Когда они прощались, индеец снова вспомнил о Хорресе:
— А все-таки я уверен, что видел этого испанца около моего ранчо.
— Но какой смысл ему скрывать это? — спросил Жан.
— Я думаю, это просто случайное сходство, мой дорогой Баре, — заключил Жак Эллок.
Глава III
ДВУХДНЕВНАЯ СТОЯНКА В ДАНАКО
Два дня назад путешественники заметили, что на горизонте вырисовывается вершина какой-то горы. Вальдес и Парчаль называли ее Япакана. Они уверяли, что это заколдованная гора, что каждый год в феврале и марте духи разводят на ее вершине огромный костер, языки которого вздымаются к небу и освещают весь край.

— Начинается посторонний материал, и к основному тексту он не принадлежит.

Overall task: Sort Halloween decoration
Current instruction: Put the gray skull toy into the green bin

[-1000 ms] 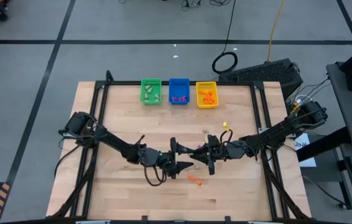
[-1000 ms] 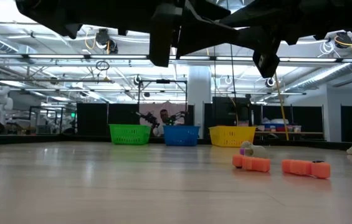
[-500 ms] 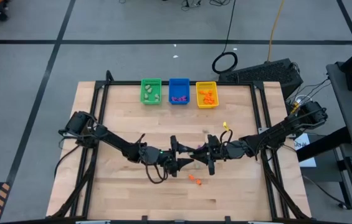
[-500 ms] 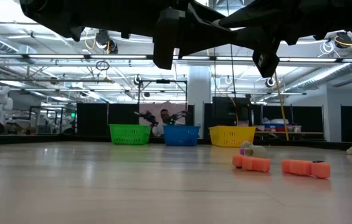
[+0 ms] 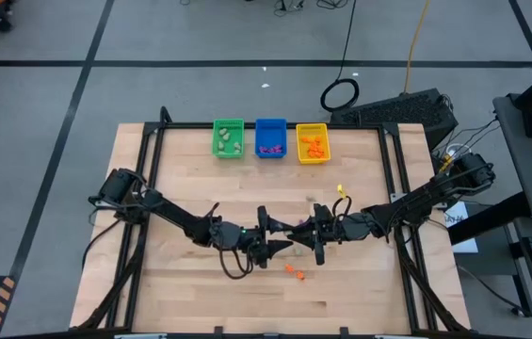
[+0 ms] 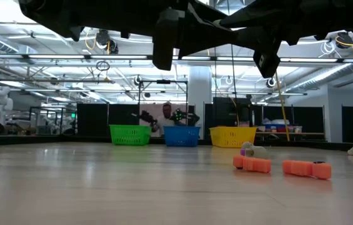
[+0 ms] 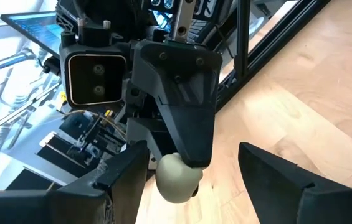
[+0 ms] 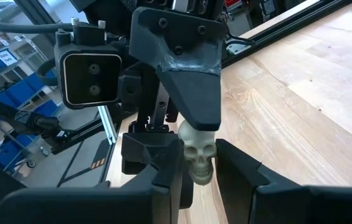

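My right gripper [image 8: 197,180] clamping a small pale greenish-beige plastic skull [image 8: 197,157] above mid-table, my left gripper [image 7: 191,186] meeting it, jaws wide around that skull, two orange trinkets [image 5: 293,271] on the wooden table [image 5: 360,292] below, green, blue, yellow bins [image 5: 270,139] far back.

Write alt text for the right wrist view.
A pale skull trinket sits pinched between the right end effector fingers, with the left end effector facing it just above, over the wooden table.
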Tool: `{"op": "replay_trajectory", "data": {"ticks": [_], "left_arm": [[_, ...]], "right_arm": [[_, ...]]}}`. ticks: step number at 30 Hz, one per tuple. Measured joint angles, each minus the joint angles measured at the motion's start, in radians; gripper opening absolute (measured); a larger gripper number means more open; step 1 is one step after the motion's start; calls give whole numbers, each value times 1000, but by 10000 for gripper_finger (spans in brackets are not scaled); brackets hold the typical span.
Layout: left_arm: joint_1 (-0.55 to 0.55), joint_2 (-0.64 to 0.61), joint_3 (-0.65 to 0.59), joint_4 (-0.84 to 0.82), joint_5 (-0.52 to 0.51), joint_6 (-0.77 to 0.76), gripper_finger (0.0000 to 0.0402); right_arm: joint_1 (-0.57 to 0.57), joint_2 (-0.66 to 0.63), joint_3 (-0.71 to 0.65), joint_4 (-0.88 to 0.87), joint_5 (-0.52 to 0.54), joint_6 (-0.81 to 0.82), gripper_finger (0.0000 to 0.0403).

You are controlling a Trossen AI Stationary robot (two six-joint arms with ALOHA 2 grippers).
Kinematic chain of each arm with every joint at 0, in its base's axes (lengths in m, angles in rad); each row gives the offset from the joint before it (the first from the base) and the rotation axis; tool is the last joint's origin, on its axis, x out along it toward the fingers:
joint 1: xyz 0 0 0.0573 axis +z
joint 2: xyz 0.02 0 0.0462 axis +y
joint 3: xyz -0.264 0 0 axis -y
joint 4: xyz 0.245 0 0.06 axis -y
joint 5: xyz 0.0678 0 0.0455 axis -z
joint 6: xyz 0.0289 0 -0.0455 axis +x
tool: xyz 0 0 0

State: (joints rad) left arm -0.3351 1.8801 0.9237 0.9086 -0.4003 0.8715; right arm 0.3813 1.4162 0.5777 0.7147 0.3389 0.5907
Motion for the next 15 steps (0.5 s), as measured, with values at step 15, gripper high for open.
{"op": "replay_trajectory", "data": {"ticks": [15], "left_arm": [[0, -1, 0, 4, -2, 6, 140]], "right_arm": [[0, 0, -1, -2, -1, 0, 70]]}}
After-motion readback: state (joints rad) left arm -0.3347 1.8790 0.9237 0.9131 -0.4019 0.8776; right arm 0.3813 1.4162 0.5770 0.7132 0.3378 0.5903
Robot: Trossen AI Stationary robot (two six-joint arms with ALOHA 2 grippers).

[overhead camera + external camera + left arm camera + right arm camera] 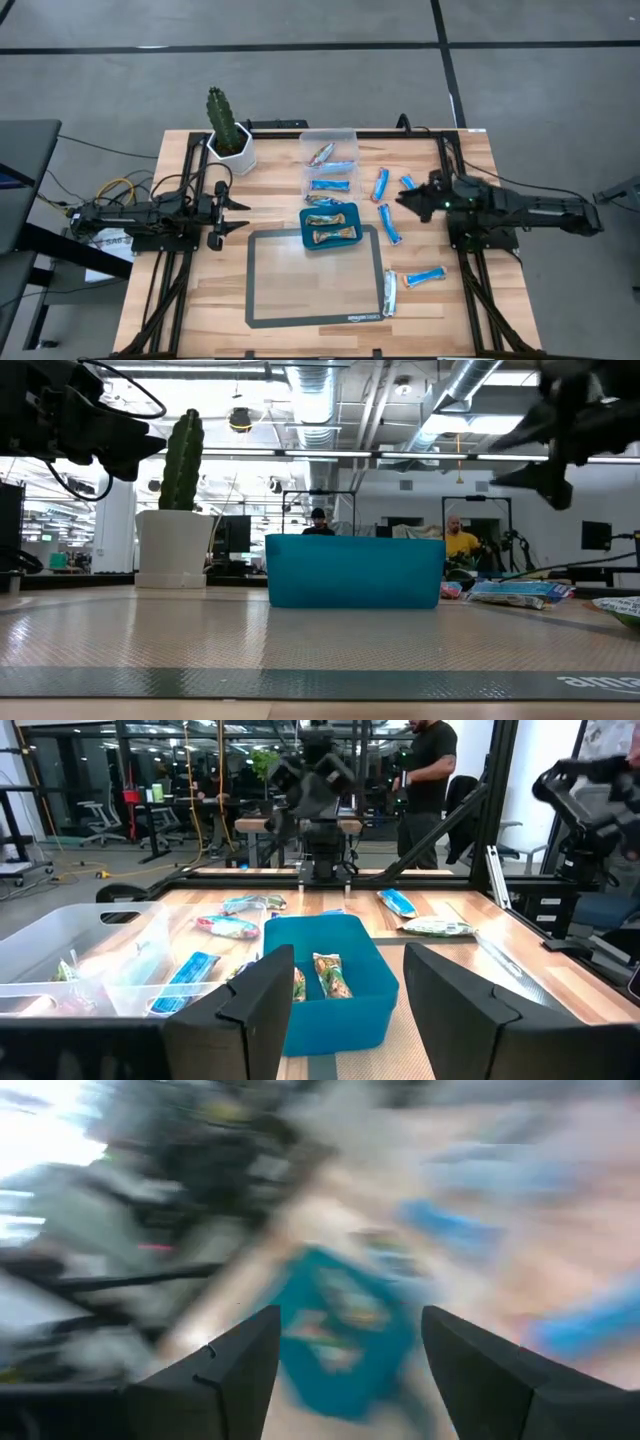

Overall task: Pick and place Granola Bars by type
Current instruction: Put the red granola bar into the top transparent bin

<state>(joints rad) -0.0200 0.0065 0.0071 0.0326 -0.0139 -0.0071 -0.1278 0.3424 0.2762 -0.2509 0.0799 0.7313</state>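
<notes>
Granola Bars (pixel 390 224) lie scattered on the table's right half, some already sorted into containers.

Two tan bars (pixel 331 220) sit in the teal tray (pixel 309 241) at the table's middle; blue bars (pixel 329 184) and a multicoloured one rest in the clear bin (pixel 330 135) toward the far edge. More blue bars lie loose near the right edge. The right gripper (pixel 408 199) hangs over them with fingers spread and empty. The left gripper (pixel 238 214), fingers also spread, waits near the left edge beside the cactus pot (pixel 232 150).
</notes>
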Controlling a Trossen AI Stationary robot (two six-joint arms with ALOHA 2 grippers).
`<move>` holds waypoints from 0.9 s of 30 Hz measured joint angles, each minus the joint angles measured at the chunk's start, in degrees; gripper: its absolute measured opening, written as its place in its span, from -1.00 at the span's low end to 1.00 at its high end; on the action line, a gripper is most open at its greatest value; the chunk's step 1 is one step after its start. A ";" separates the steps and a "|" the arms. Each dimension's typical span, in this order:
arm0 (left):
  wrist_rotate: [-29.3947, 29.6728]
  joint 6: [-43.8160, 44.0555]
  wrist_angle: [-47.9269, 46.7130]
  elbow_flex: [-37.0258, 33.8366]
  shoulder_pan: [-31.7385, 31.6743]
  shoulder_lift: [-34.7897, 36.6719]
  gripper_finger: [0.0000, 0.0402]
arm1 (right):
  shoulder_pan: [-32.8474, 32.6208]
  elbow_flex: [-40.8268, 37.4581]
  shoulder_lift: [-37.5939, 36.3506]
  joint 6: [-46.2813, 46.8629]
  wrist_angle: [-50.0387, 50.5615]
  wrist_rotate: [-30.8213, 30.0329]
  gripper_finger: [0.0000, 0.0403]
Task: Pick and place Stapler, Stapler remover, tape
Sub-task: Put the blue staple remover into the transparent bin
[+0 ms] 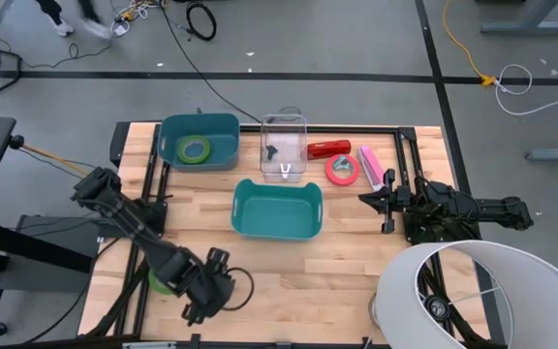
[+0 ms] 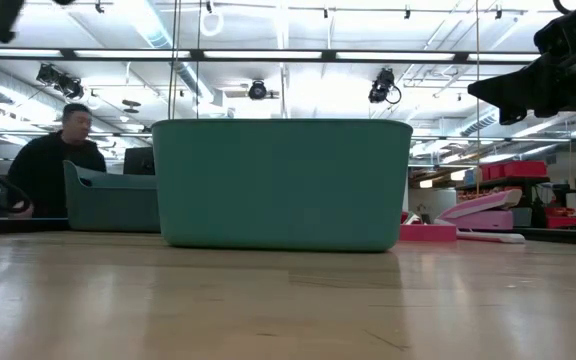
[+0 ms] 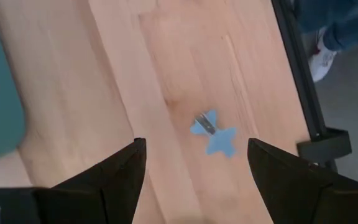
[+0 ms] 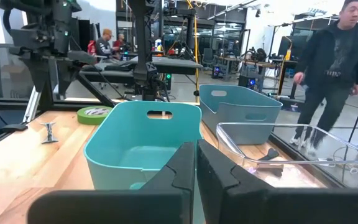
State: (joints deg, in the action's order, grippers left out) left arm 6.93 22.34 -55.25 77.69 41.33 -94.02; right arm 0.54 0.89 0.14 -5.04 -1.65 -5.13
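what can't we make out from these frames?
- High view: green tape near the table's front edge is mostly hidden under the left arm.
- High view: small dark items in the clear bin are too small to identify.
- Low view: the teal bin blocks everything behind it.

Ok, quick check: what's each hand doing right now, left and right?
Left hand: open, holding nothing, above bare table.
Right hand: closed, holding nothing, at the table's right side facing the teal bin.
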 joint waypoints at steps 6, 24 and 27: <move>2.81 6.03 0.21 -0.59 3.06 0.00 0.39 | 0.00 0.01 0.00 0.00 0.00 0.00 -0.91; 4.87 16.14 4.71 -0.59 7.23 -4.26 0.39 | 0.00 0.00 0.00 0.00 0.00 0.00 -0.91; 4.98 18.10 5.28 -1.48 7.16 -4.82 0.39 | 0.02 0.01 0.00 0.00 0.00 0.00 -0.91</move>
State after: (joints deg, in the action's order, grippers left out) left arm 11.91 40.44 -49.98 76.21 48.50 -98.84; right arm 0.55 0.90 0.14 -5.04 -1.65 -5.13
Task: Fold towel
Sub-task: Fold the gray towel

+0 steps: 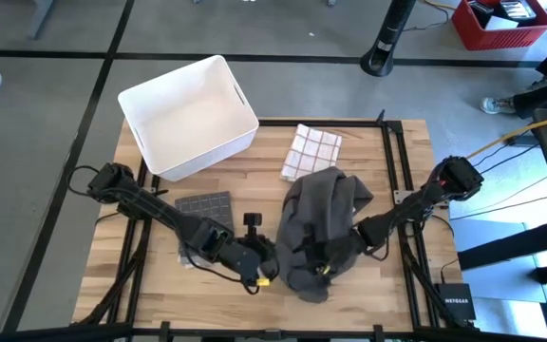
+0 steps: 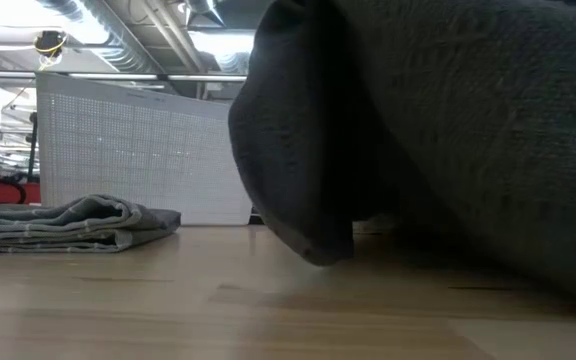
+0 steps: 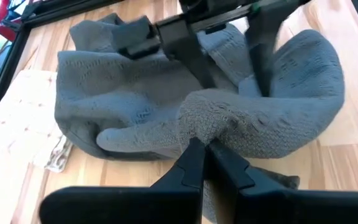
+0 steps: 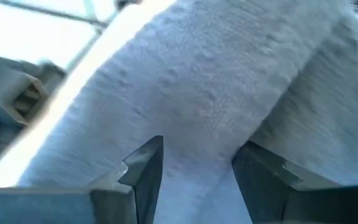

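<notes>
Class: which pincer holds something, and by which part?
The left pincer is shut on a bunched fold at the grey towel's edge; the right pincer stands open against it.

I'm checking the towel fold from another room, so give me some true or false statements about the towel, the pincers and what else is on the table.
1. The grey towel lies flat and spread out. False: it is bunched in a heap.
2. The left pincer is shut on the towel's edge. True.
3. The right pincer is shut tight. False: its fingers stand apart, with towel cloth between them.
4. A white bin sits at the table's far left corner. True.
5. The checked cloth is inside the bin. False: it lies on the table, beside the towel.
</notes>
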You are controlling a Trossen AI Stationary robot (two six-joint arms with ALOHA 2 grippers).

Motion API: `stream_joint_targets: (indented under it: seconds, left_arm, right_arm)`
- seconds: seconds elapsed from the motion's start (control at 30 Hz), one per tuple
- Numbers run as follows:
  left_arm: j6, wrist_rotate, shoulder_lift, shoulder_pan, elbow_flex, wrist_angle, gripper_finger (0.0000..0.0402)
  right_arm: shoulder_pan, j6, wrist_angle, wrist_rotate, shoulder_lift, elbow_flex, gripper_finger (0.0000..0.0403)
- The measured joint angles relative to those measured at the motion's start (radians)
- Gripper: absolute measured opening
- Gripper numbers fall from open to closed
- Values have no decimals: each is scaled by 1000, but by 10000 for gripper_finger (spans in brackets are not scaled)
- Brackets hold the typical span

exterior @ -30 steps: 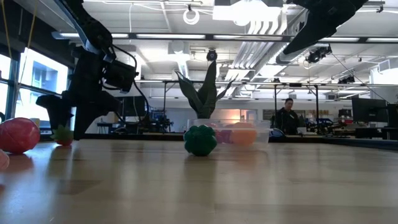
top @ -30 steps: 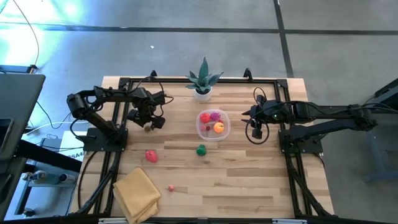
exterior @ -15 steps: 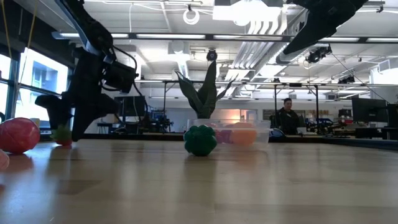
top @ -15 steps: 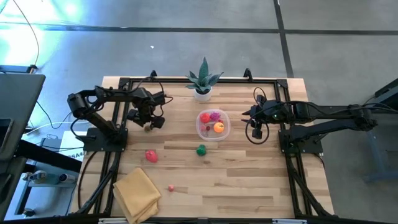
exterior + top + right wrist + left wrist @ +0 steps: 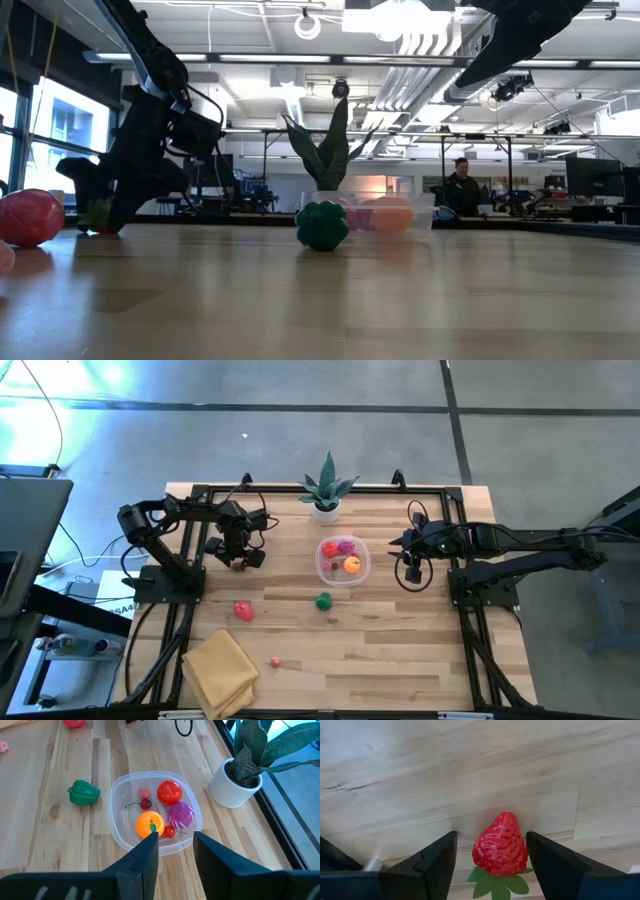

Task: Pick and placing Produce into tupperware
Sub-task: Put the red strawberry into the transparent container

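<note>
Straddling a strawberry (image 5: 500,846) on the surface (image 5: 400,650), the left end effector (image 5: 491,851) is being held open. Tupperware (image 5: 120,827) is being filled; pepper (image 5: 323,601) is being left outside. Right end effector (image 5: 176,849) is being held open, idle.

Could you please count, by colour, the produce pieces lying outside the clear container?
Red: 2, the strawberry and a round fruit
Green: 1, the pepper
Pink: 1, a small piece
Total: 4
</note>
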Motion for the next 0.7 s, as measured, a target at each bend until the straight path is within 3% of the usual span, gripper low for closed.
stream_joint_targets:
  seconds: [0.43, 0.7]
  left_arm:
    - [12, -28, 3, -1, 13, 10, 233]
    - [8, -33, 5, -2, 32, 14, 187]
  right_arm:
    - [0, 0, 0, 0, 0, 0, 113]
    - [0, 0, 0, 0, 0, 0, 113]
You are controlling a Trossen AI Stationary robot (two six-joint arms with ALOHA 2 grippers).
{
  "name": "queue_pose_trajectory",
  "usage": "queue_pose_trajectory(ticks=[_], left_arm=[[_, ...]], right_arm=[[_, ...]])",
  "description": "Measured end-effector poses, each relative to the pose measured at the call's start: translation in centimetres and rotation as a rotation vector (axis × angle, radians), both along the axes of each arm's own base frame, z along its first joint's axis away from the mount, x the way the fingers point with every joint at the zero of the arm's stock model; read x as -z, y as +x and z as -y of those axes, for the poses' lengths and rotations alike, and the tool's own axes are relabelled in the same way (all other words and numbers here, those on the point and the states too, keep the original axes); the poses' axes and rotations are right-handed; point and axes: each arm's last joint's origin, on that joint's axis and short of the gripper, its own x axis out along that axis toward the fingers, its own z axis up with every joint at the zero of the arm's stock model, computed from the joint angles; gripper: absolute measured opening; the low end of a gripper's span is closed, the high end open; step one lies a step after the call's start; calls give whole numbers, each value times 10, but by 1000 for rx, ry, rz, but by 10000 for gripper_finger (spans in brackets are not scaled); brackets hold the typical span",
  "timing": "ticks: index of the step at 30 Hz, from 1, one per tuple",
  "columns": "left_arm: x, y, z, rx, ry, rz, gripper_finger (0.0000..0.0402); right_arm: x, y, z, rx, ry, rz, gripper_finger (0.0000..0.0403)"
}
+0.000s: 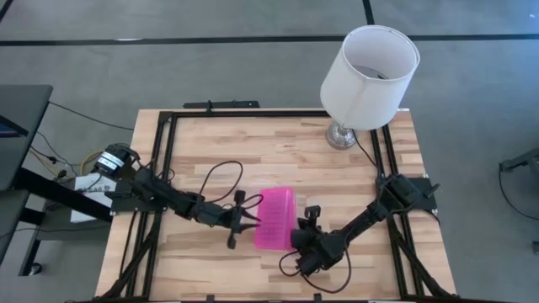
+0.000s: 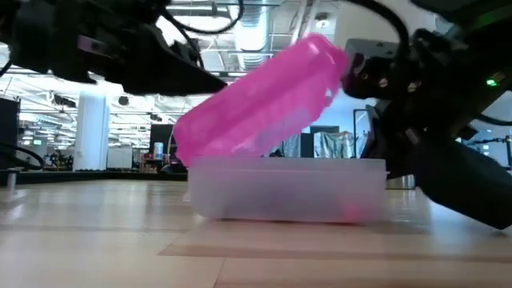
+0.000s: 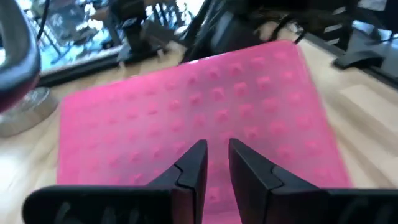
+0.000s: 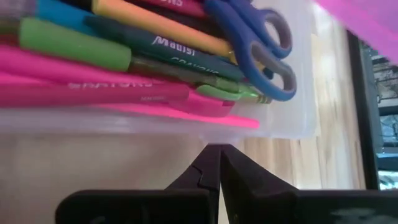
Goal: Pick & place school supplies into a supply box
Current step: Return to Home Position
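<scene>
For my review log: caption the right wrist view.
Shut right gripper beside the clear supply box holding pens and blue-handled scissors.

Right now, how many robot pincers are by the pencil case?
2. The left pincer faces the pink lid from the left; the right pincer is at the clear base's right side.

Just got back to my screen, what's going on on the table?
The supply box sits on the table, its pink lid tilted partly open over the clear base. Pens and scissors lie inside. The left gripper faces the lid, fingers slightly apart; the right gripper, shut, is beside the base. Neither holds anything.
</scene>
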Motion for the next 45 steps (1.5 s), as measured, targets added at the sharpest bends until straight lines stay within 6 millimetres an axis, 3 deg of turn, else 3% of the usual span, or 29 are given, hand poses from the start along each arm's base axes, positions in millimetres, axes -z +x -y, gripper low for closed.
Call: queue_pose_trajectory(ticks=[5,11,17,27,37,45], left_arm=[[2,1,-4,0,-16,-24,61],[3,1,-4,16,-29,-39,61],[4,0,-3,55,-56,-58,61],[11,6,-8,63,-84,-94,61],[14,5,-8,65,-89,-134,61],[14,5,-7,87,-106,-140,61]], right_arm=[[-10,-9,-10,-9,-27,67,0],[-39,-27,-17,8,-33,168,0],[-62,-26,-18,-13,1,275,0],[-59,16,5,-29,164,229,0],[-56,25,25,32,240,161,0],[-56,27,30,41,254,150,0]])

К вечеру одиннадцатого октября путешественники добрались до этой горы длиной в четыре километра, шириной в полтора километра и высотой примерно тысяча двести метров. Последние три дня ветер дул в одном и том же направлении, пироги шли быстро и почти без помех. Река спокойно текла среди заросших пальмами берегов. Они миновали остров Луна, встретив на пути лишь одно небольшое препятствие — пороги, которые называют «Дьявольский переход». Но дьявол, к счастью, не стал на этот раз строить никаких козней.
Япакана вздымается посередине раскинувшейся на правом берегу Ориноко равнины. Господин Шафанжон говорит, что по форме она напоминает огромный саркофаг.
— А стало быть, — заметил Жермен Патерн, — в нем вполне могут скрываться колдуны, тролли[116] и прочие мифологические существа.
Напротив горы, на левом берегу, за островом Мавилья, находилось жилище представителя венесуэльской администрации. Этот метис по имени Мануэль Асомпсьон жил со своей женой, тоже метиской, и множеством детей.
Уже спустилась ночь, когда пироги достигли Данако. Небольшая авария задержала их в пути: «Гальинета» попала в водоворот и, несмотря на всю ловкость Вальдеса, все-таки ударилась о выступ скалы; образовалась течь, правда очень незначительная, и ее удалось заткнуть пучком сухой травы. Но, чтобы продолжать путешествие, нужно было заделать ее основательно, для чего и была сделана остановка в Данако.
Пироги провели ночь у южного берега острова Мавилья никем не замеченные. На рассвете следующего дня они пересекли небольшой рукав реки и остановились у пристани, предназначенной для погрузки и разгрузки пирог.
Это было не ранчо, а одна из тех деревень, о которых господин Шафанжон рассказывает в своей книге. Благодаря разумной деятельности Мануэля Асомпсьона, за несколько лет она расширилась, и ее благосостояние росло с каждым годом. Этому метису пришла в голову счастливая мысль покинуть ферму в Гуачапане, недалеко от Сан-Фернандо, где ему докучали губернаторские проверки, и обосноваться в Данако, где ему никто не мешал заниматься торговлей, что не замедлило дать прекрасные результаты.